START Data
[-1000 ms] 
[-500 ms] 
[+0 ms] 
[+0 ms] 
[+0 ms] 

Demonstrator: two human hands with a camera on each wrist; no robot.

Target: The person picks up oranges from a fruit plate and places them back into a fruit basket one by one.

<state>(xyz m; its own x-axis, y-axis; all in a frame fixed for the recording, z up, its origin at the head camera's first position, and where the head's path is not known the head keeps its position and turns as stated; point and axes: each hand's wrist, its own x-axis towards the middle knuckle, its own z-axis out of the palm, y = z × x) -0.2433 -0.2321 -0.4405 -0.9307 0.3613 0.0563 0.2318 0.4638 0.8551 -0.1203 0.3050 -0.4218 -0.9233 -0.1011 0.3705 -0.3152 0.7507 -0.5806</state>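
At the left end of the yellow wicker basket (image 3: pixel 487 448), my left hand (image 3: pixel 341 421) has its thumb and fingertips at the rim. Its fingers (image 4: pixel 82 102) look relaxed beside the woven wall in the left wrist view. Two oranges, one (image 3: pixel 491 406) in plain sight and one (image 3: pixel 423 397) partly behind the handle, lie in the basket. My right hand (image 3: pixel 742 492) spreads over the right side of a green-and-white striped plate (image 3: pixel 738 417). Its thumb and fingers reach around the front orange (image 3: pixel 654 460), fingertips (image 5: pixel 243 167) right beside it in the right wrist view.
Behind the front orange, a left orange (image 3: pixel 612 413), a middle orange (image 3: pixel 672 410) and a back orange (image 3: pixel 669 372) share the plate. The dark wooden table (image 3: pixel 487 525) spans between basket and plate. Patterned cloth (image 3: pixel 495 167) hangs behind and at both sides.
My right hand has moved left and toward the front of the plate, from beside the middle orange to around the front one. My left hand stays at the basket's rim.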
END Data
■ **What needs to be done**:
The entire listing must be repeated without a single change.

■ **Completed task**:
[-1000 ms] 
[-500 ms] 
[+0 ms] 
[+0 ms] 
[+0 ms] 

Demonstrator: two human hands with a camera on each wrist; no robot.

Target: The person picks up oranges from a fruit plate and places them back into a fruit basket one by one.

<state>(xyz m; its own x-axis, y-axis; all in a frame fixed for the recording, z up, its origin at the head camera's first position, and where the head's path is not known the head keeps its position and turns as stated; point and axes: each hand's wrist, its own x-axis towards the middle knuckle, its own z-axis out of the palm, y = z × x) -0.2433 -0.2321 -0.4405 -0.9307 0.3613 0.0563 0.2318 0.4638 0.8551 -0.1203 0.3050 -0.4218 -0.9233 -0.1011 0.3705 -0.3152 0.7507 -0.5806</state>
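At the left end of the yellow wicker basket (image 3: pixel 487 448), my left hand (image 3: pixel 341 421) has its thumb and fingertips at the rim. Its fingers (image 4: pixel 82 102) look relaxed beside the woven wall in the left wrist view. Two oranges, one (image 3: pixel 491 406) in plain sight and one (image 3: pixel 423 397) partly behind the handle, lie in the basket. My right hand (image 3: pixel 742 492) spreads over the right side of a green-and-white striped plate (image 3: pixel 738 417). Its thumb and fingers reach around the front orange (image 3: pixel 654 460), fingertips (image 5: pixel 243 167) right beside it in the right wrist view.
Behind the front orange, a left orange (image 3: pixel 612 413), a middle orange (image 3: pixel 672 410) and a back orange (image 3: pixel 669 372) share the plate. The dark wooden table (image 3: pixel 487 525) spans between basket and plate. Patterned cloth (image 3: pixel 495 167) hangs behind and at both sides.
My right hand has moved left and toward the front of the plate, from beside the middle orange to around the front one. My left hand stays at the basket's rim.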

This output is complete.